■ What is being asked
Your answer should be an exact copy of the listing.

■ Supplied data
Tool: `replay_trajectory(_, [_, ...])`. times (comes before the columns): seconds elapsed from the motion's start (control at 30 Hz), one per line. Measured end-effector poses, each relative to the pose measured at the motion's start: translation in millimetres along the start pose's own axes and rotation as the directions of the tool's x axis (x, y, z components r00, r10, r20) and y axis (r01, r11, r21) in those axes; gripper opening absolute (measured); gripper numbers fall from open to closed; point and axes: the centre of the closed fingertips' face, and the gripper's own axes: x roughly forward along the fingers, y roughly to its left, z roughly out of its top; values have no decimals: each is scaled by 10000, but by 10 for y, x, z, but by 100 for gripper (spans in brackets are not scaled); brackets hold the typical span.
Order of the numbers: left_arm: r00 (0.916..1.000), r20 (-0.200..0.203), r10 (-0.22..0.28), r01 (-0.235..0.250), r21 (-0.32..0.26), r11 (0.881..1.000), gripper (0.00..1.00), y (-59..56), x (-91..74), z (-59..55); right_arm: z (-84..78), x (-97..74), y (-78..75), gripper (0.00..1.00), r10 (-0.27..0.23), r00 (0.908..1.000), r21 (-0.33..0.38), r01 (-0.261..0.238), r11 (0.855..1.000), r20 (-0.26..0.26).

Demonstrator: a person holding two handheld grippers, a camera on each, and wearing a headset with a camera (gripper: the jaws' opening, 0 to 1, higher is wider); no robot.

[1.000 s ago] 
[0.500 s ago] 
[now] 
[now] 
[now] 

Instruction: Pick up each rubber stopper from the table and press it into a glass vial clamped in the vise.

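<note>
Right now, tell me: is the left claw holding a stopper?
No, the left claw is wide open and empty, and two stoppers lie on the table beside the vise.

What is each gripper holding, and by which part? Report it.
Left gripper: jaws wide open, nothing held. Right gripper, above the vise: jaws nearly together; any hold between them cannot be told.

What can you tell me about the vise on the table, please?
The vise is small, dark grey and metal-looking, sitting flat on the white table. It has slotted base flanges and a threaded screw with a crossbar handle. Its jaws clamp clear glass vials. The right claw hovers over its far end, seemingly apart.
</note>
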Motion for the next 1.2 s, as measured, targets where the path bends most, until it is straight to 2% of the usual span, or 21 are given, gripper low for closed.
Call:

■ Written solution
Tool: `replay_trajectory(_, [_, ...])`. times (comes before the columns): seconds elapsed from the motion's start (control at 30 Hz), one per line. Measured end-effector poses, each relative to the pose measured at the motion's start: translation in millimetres along the start pose's own axes and rotation as the directions of the tool's x axis (x, y, z components r00, r10, r20) and y axis (r01, r11, r21) in those axes; gripper opening absolute (measured); gripper numbers fall from open to closed; point and axes: the centre of the closed fingertips' face, and the gripper's own axes: x roughly forward along the fingers, y roughly to its left, z roughly out of its top; values have no decimals: each is scaled by 10000, but by 10 for y, x, z, but by 100 for gripper (spans in brackets are not scaled); brackets hold the typical span.
Order of the numbers: left_arm: r00 (0.916..1.000), r20 (-0.200..0.203), r10 (-0.22..0.28), r01 (-0.235..0.250), r21 (-0.32..0.26), r11 (0.881..1.000), gripper (0.00..1.00), y (-59..56), x (-91..74), z (-59..55); right_arm: z (-84..78), x (-97..74), y (-78..75), gripper (0.00..1.00), r10 (-0.27..0.23), r00 (0.908..1.000), r21 (-0.33..0.38), r01 (-0.261..0.238), r11 (0.855..1.000), r20 (-0.26..0.26).

Demonstrator: a person holding two handheld grippers, a camera on each, and wearing a headset with a camera (gripper: the jaws' opening, 0 to 1, higher is wider); no robot.

[1.000 s ago] 
[0.500 s ago] 
[now] 
[now] 
[now] 

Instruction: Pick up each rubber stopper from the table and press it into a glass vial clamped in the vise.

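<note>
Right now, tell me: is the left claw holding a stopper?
No, the left claw is wide open and empty, and two stoppers lie on the table beside the vise.

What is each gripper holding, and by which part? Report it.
Left gripper: jaws wide open, nothing held. Right gripper, above the vise: jaws nearly together; any hold between them cannot be told.

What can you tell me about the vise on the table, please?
The vise is small, dark grey and metal-looking, sitting flat on the white table. It has slotted base flanges and a threaded screw with a crossbar handle. Its jaws clamp clear glass vials. The right claw hovers over its far end, seemingly apart.
</note>
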Motion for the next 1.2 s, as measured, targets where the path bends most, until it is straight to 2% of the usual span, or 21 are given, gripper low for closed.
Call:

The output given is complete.